### AIM OF THE TASK:
Take every line containing "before" out of the records.

### Stored records:

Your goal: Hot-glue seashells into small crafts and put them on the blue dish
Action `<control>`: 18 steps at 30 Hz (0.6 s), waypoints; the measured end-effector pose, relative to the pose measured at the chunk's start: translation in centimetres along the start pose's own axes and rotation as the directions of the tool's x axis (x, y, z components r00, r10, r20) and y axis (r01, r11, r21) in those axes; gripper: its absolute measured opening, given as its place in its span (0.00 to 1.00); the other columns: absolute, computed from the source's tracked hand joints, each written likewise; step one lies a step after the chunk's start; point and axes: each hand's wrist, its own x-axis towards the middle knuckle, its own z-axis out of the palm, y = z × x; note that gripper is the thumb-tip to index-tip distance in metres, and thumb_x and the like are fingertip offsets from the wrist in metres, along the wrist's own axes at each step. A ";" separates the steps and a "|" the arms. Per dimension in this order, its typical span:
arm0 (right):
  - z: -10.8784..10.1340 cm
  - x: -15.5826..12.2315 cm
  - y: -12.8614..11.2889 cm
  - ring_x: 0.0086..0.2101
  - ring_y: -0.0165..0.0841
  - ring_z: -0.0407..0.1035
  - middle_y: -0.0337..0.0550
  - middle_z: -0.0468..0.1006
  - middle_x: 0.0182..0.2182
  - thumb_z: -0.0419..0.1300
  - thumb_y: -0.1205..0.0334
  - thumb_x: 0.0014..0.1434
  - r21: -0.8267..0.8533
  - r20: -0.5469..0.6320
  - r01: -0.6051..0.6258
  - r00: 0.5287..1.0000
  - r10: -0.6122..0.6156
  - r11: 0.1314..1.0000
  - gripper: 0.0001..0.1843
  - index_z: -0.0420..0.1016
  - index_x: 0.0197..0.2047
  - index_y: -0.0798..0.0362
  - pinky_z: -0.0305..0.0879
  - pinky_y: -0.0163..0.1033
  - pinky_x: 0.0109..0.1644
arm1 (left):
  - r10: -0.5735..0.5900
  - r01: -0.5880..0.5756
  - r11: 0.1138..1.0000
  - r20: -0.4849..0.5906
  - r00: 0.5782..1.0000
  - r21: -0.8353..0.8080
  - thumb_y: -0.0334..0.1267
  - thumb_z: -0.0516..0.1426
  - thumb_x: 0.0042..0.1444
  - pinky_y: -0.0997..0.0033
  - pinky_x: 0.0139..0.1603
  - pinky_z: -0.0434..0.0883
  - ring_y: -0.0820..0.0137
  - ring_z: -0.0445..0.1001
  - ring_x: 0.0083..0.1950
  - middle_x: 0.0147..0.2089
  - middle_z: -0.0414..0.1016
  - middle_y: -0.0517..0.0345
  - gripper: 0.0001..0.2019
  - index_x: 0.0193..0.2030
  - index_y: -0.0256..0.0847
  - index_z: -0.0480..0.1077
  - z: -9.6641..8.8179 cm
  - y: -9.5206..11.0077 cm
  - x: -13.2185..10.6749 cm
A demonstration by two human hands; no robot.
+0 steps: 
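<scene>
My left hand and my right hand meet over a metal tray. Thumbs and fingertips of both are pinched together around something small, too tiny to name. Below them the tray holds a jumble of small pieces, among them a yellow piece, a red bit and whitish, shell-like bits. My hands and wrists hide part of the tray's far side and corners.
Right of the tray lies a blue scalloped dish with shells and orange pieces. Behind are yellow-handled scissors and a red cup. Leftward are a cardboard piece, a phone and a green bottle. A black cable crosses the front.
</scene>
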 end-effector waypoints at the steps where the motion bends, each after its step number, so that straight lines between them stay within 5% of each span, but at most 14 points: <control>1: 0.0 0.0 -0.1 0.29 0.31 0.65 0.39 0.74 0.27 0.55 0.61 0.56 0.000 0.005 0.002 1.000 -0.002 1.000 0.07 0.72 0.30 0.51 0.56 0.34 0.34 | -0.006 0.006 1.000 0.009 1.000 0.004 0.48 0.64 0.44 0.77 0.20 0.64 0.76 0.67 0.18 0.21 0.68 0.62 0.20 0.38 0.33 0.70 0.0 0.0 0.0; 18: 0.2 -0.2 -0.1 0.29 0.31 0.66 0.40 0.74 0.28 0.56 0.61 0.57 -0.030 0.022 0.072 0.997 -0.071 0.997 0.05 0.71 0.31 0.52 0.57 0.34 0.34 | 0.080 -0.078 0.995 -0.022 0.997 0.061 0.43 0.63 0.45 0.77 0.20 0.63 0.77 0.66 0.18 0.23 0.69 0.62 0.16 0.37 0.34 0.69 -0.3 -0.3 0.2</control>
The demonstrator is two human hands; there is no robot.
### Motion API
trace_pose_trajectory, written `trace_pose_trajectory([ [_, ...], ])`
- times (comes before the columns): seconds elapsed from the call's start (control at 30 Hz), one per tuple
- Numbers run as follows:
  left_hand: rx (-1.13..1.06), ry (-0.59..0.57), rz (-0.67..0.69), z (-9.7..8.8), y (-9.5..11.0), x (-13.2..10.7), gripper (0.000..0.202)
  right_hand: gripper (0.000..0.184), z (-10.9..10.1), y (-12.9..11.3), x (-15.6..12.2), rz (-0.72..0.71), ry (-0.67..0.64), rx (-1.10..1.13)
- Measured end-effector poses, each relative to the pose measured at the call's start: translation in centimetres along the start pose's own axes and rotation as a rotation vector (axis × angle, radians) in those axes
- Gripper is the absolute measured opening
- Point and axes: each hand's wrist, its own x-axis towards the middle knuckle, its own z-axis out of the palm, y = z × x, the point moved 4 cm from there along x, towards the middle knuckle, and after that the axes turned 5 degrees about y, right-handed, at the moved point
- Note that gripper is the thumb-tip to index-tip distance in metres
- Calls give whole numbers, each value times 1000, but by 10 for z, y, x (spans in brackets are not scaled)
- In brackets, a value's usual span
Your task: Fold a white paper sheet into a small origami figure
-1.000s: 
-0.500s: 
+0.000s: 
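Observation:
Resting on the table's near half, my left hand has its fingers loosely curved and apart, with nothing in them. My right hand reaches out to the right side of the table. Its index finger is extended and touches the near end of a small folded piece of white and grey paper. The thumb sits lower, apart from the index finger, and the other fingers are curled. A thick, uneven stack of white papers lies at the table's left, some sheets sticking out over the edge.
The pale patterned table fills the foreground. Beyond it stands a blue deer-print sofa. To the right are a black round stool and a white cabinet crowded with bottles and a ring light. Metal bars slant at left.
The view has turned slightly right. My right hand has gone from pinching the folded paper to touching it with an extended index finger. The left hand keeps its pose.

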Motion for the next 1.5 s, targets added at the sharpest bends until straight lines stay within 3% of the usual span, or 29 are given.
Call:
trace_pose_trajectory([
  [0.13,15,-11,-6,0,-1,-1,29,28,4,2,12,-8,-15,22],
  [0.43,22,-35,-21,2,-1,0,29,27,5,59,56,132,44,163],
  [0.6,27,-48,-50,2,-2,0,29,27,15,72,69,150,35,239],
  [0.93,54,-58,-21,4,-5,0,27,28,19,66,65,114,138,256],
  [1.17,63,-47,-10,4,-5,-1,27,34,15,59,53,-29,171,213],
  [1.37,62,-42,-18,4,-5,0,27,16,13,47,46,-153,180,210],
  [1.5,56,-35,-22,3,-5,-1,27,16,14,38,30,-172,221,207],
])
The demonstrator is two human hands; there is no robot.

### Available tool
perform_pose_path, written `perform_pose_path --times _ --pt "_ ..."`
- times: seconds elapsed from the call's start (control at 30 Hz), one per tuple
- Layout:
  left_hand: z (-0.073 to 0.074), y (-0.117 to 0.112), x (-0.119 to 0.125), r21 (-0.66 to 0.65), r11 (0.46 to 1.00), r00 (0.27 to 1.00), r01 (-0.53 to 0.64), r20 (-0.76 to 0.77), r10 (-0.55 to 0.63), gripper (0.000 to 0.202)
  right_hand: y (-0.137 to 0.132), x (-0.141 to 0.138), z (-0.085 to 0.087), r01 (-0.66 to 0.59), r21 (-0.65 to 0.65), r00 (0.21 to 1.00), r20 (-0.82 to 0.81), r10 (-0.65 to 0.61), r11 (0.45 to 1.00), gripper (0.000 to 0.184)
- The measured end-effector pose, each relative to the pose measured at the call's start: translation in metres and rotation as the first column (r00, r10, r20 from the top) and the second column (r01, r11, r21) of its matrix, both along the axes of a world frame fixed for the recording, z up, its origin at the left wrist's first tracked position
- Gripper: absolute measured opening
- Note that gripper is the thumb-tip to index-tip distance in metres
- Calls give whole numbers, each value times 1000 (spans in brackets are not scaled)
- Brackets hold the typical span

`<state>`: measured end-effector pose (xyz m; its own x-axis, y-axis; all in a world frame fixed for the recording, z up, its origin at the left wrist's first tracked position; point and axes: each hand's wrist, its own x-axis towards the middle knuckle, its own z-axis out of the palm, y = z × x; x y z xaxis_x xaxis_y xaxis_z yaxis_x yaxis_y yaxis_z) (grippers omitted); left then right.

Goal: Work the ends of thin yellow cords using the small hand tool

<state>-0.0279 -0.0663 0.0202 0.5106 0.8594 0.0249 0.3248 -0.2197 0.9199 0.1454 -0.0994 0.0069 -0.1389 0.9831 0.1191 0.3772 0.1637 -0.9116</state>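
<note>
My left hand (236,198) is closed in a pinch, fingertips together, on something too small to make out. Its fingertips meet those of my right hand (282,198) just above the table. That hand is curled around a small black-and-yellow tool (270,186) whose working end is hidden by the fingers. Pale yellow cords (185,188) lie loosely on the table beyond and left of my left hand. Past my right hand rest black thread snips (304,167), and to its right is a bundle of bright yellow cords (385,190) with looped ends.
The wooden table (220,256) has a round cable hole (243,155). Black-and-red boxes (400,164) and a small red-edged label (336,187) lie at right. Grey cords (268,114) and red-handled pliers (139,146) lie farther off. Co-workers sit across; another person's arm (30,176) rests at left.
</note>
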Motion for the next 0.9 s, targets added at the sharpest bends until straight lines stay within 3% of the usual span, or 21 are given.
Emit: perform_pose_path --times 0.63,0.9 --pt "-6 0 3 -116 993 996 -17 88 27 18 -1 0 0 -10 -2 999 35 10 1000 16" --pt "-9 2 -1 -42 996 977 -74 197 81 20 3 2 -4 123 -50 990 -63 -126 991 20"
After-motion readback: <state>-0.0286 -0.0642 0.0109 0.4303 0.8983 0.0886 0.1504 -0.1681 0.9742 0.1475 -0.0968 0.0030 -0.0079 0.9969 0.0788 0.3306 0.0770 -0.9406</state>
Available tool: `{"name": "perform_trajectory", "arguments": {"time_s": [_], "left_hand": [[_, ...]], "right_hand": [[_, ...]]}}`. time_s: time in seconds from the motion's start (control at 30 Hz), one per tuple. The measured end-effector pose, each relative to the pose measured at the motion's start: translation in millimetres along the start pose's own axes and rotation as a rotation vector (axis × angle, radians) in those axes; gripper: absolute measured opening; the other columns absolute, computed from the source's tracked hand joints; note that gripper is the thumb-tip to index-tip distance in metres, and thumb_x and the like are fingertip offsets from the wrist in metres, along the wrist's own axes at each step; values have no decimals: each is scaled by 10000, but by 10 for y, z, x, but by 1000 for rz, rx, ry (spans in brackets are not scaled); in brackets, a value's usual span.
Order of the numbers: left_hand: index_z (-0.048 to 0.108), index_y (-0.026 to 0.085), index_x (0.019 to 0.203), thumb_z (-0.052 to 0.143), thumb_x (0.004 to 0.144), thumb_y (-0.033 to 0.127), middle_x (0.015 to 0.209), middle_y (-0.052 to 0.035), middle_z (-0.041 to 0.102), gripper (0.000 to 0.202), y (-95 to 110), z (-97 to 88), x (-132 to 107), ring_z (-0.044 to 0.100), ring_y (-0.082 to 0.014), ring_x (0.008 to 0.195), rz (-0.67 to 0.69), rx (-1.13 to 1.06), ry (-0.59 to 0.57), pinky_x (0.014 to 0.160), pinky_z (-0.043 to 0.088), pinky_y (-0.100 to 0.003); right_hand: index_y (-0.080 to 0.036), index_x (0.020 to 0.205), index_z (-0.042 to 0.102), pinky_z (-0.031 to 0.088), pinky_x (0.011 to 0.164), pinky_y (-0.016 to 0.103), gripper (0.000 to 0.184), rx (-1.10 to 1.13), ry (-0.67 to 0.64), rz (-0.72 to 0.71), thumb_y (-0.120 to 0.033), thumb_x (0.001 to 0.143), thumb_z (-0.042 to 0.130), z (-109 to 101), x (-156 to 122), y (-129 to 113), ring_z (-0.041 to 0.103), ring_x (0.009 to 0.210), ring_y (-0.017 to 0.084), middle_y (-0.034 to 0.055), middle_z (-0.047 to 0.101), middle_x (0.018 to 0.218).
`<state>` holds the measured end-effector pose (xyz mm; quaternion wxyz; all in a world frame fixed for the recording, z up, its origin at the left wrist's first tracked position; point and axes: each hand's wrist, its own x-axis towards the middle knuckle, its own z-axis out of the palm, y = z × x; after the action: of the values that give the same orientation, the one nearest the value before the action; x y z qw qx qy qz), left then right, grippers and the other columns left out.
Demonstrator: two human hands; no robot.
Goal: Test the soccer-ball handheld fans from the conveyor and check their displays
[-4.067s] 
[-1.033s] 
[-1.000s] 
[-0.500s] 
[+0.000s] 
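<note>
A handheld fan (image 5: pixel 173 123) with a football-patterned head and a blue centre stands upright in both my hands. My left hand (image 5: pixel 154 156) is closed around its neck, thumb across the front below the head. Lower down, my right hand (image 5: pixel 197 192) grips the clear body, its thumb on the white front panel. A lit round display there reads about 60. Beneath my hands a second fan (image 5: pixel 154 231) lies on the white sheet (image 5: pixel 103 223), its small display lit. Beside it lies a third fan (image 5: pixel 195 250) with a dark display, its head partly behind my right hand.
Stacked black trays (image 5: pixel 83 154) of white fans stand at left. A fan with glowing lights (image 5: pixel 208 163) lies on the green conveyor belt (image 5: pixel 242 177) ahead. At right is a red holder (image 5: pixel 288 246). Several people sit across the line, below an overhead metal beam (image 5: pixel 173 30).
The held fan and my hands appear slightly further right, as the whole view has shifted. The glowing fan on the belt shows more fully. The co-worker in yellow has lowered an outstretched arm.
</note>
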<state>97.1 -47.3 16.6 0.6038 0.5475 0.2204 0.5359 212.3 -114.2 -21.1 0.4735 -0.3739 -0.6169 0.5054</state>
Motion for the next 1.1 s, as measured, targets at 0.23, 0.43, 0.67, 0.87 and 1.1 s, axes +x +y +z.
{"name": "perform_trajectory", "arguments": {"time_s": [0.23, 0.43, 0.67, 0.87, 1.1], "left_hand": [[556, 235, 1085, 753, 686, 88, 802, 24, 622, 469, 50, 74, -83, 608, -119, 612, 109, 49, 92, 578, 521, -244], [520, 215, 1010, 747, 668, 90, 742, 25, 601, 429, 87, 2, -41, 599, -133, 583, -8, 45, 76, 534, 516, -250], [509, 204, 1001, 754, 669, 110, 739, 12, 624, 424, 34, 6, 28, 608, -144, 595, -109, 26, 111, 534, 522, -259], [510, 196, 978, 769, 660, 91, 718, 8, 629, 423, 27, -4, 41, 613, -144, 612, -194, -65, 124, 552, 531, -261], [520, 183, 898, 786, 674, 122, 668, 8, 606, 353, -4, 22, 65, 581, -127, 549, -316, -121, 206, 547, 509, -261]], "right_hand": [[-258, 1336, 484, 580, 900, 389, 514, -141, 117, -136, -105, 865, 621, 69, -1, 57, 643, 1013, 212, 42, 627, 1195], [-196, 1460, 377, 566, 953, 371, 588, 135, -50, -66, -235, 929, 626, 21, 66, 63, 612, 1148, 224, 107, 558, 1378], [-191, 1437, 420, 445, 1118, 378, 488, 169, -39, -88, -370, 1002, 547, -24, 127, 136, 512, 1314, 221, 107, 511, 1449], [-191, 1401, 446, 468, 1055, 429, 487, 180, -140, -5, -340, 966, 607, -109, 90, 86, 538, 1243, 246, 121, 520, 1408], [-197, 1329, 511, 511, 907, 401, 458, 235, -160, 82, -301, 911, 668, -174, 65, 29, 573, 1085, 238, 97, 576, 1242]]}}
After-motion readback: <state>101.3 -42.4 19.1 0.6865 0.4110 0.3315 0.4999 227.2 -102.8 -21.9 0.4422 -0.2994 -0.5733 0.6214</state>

### ANSWER TO THIS TASK:
- times (comes before the columns): seconds elapsed from the call's start (control at 30 Hz), one per tuple
`<state>` holds the measured end-effector pose (xyz mm; quaternion wxyz; all in a world frame fixed for the recording, z up, its origin at the left wrist's first tracked position; point and axes: each hand's wrist, its own x-axis towards the middle knuckle, its own z-axis out of the palm, y = z × x; after the action: of the values that give the same orientation, the one nearest the value before the action; x y z qw qx qy qz), left then right, grippers and the other columns left out.

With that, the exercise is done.